A tenfold jump in green technology such as renewables is required to meet global emissions targets says a new study out of Duke University in the USA.

The analysis shows per-capita carbon emissions have increased about 100 percent every 60 years since the Second Industrial Revolution, a period commencing at the end of the 19th century and start of the 20th.

This was compared with the speed of new innovations in low-carbon-emitting technologies and coupled with projections of future global population growth.

“As a consequence, to limit global warming below 2°C, the use of renewable energy sources and large-scale deployment of negative emissions technologies must spread with historically unprecedented minimal delays, ” says the study paper, published in the journal Earth’s Future

Gabriele Manoli, a former postdoctoral associate at Duke’s Nicholas School of the Environment and study lead, says the lag in the spread of emission reducing technologies can sometimes be technical in nature; but it can also be caused by political or economic barriers.

Carbon emissions models
Image Source : Duke University

“Radically new strategies to implement technological advances on a global scale and at unprecedented rates are needed if current emissions goals are to be achieved,” says Mr.
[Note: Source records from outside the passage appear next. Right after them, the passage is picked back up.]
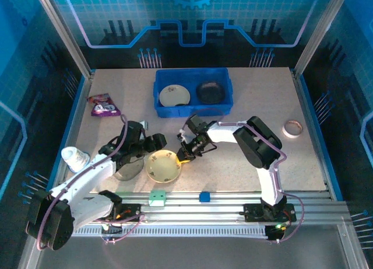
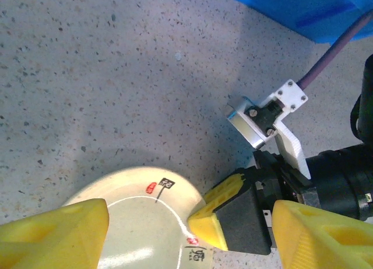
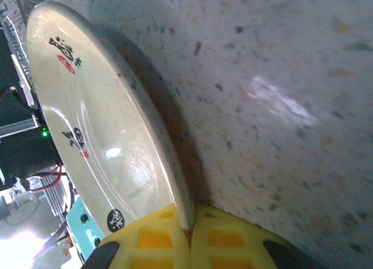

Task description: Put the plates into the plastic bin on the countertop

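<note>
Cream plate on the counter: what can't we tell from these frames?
- Right wrist: the cream plate has its lower rim hidden by the right pincer and the frame bottom, so grip depth is unclear.
- Left wrist: most of that plate is cut off by the bottom edge.
- Top: the grey plate is mostly under the left arm.

A glossy cream plate (image 1: pixel 163 166) with small painted marks is pinched at its rim between the yellow fingers (image 3: pixel 154 240) of the right gripper (image 1: pixel 185 154), low over the speckled beige countertop (image 1: pixel 262 94). Its far rim sits between the spread fingers (image 2: pixel 58 228) of the left gripper (image 1: pixel 155 144). A smoky grey plate (image 1: pixel 129 168) lies just beside those fingers. Beyond both fingertips, the blue plastic bin (image 1: pixel 192 110) holds a second cream plate (image 1: pixel 174 95) and a black plate (image 1: pixel 211 92) abreast.
</note>
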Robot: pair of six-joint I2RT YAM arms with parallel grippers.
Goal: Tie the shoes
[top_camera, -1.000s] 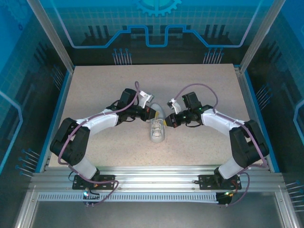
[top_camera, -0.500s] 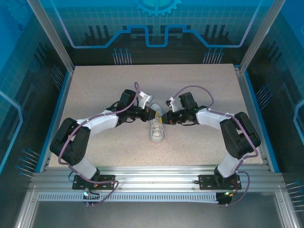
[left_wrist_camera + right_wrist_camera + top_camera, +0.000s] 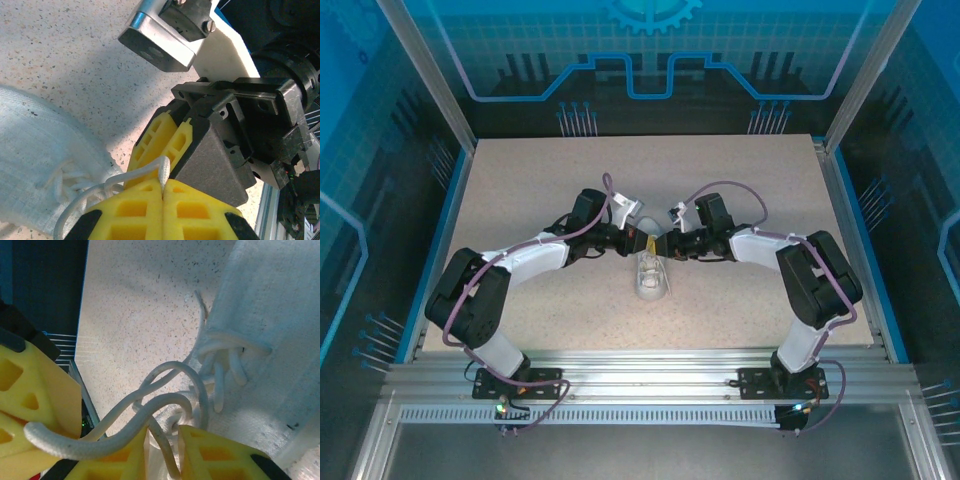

Manoli.

The political issue can be a major one – we’ve certainly seen our share of it in Australia.

A good example of political interference stymieing the uptake of renewables dates back to the 1980’s in the USA.

In 1979, then-US President Jimmy Carter dedicated a new solar hot water system installed on the White House roof, stating “.. a generation from now, this solar heater can either be a curiosity, a museum piece, an example of a road not taken”.

Solar on the White House roof was a powerful statement, but unfortunately, the latter eventuated to some degree. President Ronald Reagan ordered the system be pulled down in 1986, with the Administration stating the panels “didn’t befit a superpower”. Just as the installation was a powerful signal, so too was its removal.

It would take nearly 40 years for solar energy technology to again be installed on the White House rooftop – but instead of it being a pioneering move as it was originally, it was more a case of bowing to public pressure and jumping on the bandwagon. Still, it’s had a positive impact.

It makes you wonder where solar power uptake might be today globally if Ronald Reagan had shared President Carter’s passion for renewable energy.